■ ACTIVITY ■
Copy verbatim the material from its first line to the line that holds "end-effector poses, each", including that line.

---

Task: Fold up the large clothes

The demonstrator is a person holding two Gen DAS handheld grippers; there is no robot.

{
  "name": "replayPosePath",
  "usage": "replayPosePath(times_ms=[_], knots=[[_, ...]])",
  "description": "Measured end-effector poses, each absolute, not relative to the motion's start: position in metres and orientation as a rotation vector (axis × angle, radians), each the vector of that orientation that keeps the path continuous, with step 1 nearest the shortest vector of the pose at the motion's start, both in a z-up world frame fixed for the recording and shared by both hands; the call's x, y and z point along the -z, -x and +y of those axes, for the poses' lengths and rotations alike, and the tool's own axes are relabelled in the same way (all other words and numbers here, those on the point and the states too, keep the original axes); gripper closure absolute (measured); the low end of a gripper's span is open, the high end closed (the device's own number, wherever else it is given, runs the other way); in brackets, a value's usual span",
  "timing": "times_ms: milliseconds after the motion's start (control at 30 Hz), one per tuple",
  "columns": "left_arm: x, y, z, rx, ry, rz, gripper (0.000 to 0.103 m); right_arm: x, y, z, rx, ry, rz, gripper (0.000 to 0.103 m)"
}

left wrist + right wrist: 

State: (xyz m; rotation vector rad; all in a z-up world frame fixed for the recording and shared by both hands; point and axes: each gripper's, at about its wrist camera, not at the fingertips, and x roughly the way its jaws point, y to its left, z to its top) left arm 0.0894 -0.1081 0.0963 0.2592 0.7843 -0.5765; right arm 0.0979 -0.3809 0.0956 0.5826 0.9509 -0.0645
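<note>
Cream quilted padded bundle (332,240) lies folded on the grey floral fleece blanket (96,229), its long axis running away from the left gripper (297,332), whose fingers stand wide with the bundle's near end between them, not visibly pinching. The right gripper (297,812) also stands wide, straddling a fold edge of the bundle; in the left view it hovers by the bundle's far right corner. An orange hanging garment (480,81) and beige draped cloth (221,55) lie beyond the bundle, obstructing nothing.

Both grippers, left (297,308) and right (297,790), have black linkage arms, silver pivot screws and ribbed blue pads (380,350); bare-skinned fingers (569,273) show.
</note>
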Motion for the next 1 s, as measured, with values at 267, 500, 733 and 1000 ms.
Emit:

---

■ OUTPUT FOR THIS EXERCISE ■
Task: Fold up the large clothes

The demonstrator is a person holding two Gen DAS handheld grippers; there is no robot.

{
  "name": "replayPosePath",
  "usage": "replayPosePath(times_ms=[_], knots=[[_, ...]])",
  "description": "Measured end-effector poses, each absolute, not relative to the motion's start: position in metres and orientation as a rotation vector (axis × angle, radians), each the vector of that orientation that keeps the path continuous, with step 1 nearest the shortest vector of the pose at the motion's start, both in a z-up world frame fixed for the recording and shared by both hands; the call's x, y and z point along the -z, -x and +y of those axes, for the poses' lengths and rotations alike, and the tool's own axes are relabelled in the same way (all other words and numbers here, those on the point and the states too, keep the original axes); gripper closure absolute (measured); the low end of a gripper's span is open, the high end closed (the device's own number, wherever else it is given, runs the other way); in brackets, a value's usual span",

Work on this exercise is now finished.